* _WHAT TO DO_: Retype the data below exactly, skipping pictures.

AVAILABLE RECORDS START

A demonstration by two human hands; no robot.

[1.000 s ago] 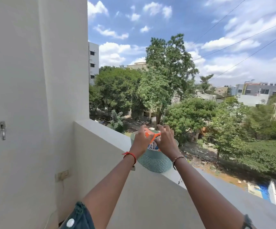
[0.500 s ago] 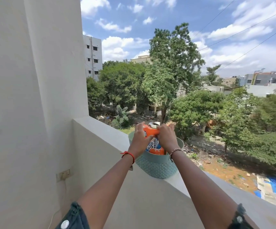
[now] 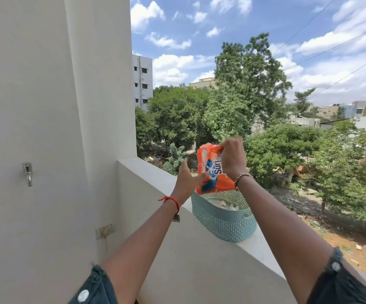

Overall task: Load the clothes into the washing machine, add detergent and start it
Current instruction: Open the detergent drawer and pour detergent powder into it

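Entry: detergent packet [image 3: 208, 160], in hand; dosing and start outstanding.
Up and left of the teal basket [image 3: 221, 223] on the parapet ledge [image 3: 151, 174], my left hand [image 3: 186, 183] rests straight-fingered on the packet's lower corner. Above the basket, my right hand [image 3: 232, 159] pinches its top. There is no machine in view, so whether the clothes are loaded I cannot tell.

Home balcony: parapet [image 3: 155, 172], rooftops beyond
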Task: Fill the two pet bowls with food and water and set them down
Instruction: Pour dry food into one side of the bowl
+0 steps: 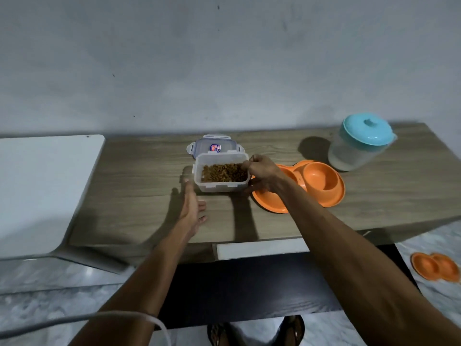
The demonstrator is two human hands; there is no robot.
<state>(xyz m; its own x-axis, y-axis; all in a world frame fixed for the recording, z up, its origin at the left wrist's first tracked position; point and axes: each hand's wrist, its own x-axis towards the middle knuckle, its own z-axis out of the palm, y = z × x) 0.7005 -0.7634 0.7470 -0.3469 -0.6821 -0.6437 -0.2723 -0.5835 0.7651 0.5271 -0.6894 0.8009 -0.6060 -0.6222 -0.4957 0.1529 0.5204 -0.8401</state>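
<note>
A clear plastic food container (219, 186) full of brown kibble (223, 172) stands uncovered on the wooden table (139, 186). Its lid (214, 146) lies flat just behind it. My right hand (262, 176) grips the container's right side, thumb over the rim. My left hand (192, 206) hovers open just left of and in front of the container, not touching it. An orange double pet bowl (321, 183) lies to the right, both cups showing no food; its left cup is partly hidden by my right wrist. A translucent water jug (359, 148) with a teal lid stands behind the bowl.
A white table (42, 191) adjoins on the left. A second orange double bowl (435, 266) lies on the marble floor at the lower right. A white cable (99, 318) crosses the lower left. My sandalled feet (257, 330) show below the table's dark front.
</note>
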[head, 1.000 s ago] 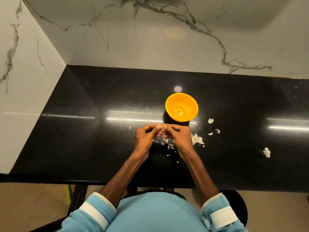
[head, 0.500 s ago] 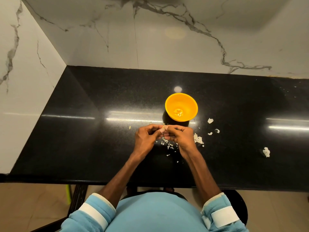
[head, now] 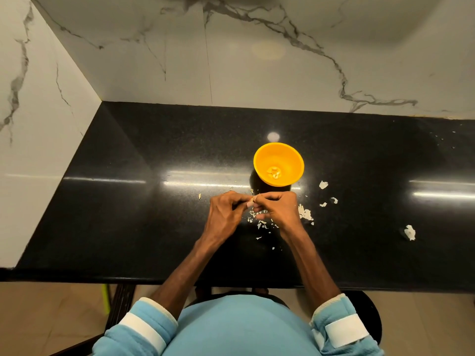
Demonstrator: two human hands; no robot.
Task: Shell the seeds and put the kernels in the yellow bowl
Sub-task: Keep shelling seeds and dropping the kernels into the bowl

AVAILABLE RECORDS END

* _TASK RESULT_:
A demonstration by two human hands; no robot.

[1.000 s ago] 
[0.500 s ago] 
[now] 

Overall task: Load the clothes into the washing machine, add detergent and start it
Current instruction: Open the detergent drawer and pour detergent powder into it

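Entry: detergent packet [image 3: 208, 160], in hand; dosing and start outstanding.
Up and left of the teal basket [image 3: 221, 223] on the parapet ledge [image 3: 151, 174], my left hand [image 3: 186, 183] rests straight-fingered on the packet's lower corner. Above the basket, my right hand [image 3: 232, 159] pinches its top. There is no machine in view, so whether the clothes are loaded I cannot tell.

Home balcony: parapet [image 3: 155, 172], rooftops beyond
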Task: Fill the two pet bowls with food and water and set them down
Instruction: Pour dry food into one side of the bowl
+0 steps: 
The demonstrator is two human hands; there is no robot.
<state>(xyz m; its own x-axis, y-axis; all in a world frame fixed for the recording, z up, its origin at the left wrist's first tracked position; point and axes: each hand's wrist, its own x-axis towards the middle knuckle, its own z-axis out of the palm, y = z × x) 0.7005 -0.7634 0.7470 -0.3469 -0.6821 -0.6437 -0.2723 -0.5835 0.7651 0.5271 -0.6894 0.8009 -0.6060 -0.6222 -0.4957 0.1529 0.5204 -0.8401</state>
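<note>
A clear plastic food container (219, 186) full of brown kibble (223, 172) stands uncovered on the wooden table (139, 186). Its lid (214, 146) lies flat just behind it. My right hand (262, 176) grips the container's right side, thumb over the rim. My left hand (192, 206) hovers open just left of and in front of the container, not touching it. An orange double pet bowl (321, 183) lies to the right, both cups showing no food; its left cup is partly hidden by my right wrist. A translucent water jug (359, 148) with a teal lid stands behind the bowl.
A white table (42, 191) adjoins on the left. A second orange double bowl (435, 266) lies on the marble floor at the lower right. A white cable (99, 318) crosses the lower left. My sandalled feet (257, 330) show below the table's dark front.
</note>
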[head, 1.000 s ago] 
[head, 0.500 s ago] 
[head, now] 
Demonstrator: two human hands; no robot.
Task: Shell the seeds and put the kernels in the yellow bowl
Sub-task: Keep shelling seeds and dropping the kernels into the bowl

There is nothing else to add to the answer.